• **HOW TO COMPLETE THIS TASK**
Return each line of the material verbatim.
═════ EXERCISE DATA
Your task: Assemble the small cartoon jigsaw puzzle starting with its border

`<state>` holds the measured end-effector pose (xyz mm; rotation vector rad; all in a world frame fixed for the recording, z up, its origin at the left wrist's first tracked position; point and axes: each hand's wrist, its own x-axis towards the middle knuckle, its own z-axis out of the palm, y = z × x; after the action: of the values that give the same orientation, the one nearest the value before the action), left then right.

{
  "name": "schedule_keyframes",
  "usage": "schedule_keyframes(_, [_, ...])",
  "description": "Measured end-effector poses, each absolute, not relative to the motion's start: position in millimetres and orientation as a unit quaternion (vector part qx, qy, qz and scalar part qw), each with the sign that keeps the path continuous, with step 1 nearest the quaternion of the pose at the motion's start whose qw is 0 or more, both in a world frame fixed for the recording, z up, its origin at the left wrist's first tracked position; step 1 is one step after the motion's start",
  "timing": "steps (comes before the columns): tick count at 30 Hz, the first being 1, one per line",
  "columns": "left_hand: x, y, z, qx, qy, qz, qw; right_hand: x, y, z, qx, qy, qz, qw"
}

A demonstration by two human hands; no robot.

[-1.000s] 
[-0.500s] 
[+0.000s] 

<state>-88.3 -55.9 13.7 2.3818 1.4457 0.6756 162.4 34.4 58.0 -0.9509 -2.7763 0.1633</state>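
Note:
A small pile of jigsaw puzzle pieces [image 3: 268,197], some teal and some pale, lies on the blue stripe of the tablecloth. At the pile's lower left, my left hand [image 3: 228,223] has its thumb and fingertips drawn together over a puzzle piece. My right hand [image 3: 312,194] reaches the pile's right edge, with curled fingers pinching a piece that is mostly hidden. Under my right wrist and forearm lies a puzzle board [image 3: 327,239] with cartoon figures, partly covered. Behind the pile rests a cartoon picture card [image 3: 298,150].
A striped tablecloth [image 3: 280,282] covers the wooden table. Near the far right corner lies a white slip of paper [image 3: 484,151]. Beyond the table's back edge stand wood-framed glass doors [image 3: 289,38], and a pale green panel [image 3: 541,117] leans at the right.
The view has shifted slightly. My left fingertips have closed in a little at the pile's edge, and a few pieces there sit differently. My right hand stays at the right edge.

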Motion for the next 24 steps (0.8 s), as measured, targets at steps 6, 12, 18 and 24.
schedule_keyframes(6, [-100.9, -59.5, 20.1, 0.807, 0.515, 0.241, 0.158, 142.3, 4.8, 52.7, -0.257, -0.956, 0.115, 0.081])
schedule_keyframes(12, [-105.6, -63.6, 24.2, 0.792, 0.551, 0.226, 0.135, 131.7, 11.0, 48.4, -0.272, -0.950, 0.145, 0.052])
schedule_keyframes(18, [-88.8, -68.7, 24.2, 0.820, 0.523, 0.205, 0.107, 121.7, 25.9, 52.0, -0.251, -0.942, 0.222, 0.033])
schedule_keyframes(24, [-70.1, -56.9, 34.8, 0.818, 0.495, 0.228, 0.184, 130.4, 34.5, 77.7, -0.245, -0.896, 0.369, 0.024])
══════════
• **RESPONSE AREA**
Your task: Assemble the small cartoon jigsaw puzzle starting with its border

`<state>` holds the measured end-effector pose (xyz mm; rotation vector rad; all in a world frame fixed for the recording, z up, its origin at the left wrist's first tracked position; point and axes: each hand's wrist, its own x-axis towards the middle knuckle, its own z-axis out of the palm, y = z × x; after the action: of the values that give the same orientation, the one nearest the value before the action), left then right.

{
  "name": "schedule_keyframes",
  "usage": "schedule_keyframes(_, [_, ...])",
  "description": "Measured end-effector poses, each absolute, not relative to the motion's start: position in millimetres and orientation as a unit quaternion (vector part qx, qy, qz and scalar part qw), each with the sign that keeps the path continuous, with step 1 nearest the quaternion of the pose at the motion's start whose qw is 0 or more, both in a world frame fixed for the recording, z up, its origin at the left wrist's first tracked position; step 1 is one step after the motion's start",
  "timing": "steps (comes before the columns): tick count at 30 Hz, the first being 1, one per line",
  "columns": "left_hand: x, y, z, qx, qy, qz, qw; right_hand: x, y, z, qx, qy, qz, qw"
}

A demonstration by two human hands; no robot.

[-1.000s] 
[-0.500s] 
[+0.000s] 

<state>-88.3 -55.9 13.7 2.3818 1.4457 0.6756 162.4 34.4 58.0 -0.9509 -2.7763 0.1633</state>
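Note:
A small pile of jigsaw puzzle pieces [image 3: 268,197], some teal and some pale, lies on the blue stripe of the tablecloth. At the pile's lower left, my left hand [image 3: 228,223] has its thumb and fingertips drawn together over a puzzle piece. My right hand [image 3: 312,194] reaches the pile's right edge, with curled fingers pinching a piece that is mostly hidden. Under my right wrist and forearm lies a puzzle board [image 3: 327,239] with cartoon figures, partly covered. Behind the pile rests a cartoon picture card [image 3: 298,150].
A striped tablecloth [image 3: 280,282] covers the wooden table. Near the far right corner lies a white slip of paper [image 3: 484,151]. Beyond the table's back edge stand wood-framed glass doors [image 3: 289,38], and a pale green panel [image 3: 541,117] leans at the right.
The view has shifted slightly. My left fingertips have closed in a little at the pile's edge, and a few pieces there sit differently. My right hand stays at the right edge.
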
Motion for the next 24 steps (0.8 s), as measured, targets at steps 6, 12, 18 and 24.
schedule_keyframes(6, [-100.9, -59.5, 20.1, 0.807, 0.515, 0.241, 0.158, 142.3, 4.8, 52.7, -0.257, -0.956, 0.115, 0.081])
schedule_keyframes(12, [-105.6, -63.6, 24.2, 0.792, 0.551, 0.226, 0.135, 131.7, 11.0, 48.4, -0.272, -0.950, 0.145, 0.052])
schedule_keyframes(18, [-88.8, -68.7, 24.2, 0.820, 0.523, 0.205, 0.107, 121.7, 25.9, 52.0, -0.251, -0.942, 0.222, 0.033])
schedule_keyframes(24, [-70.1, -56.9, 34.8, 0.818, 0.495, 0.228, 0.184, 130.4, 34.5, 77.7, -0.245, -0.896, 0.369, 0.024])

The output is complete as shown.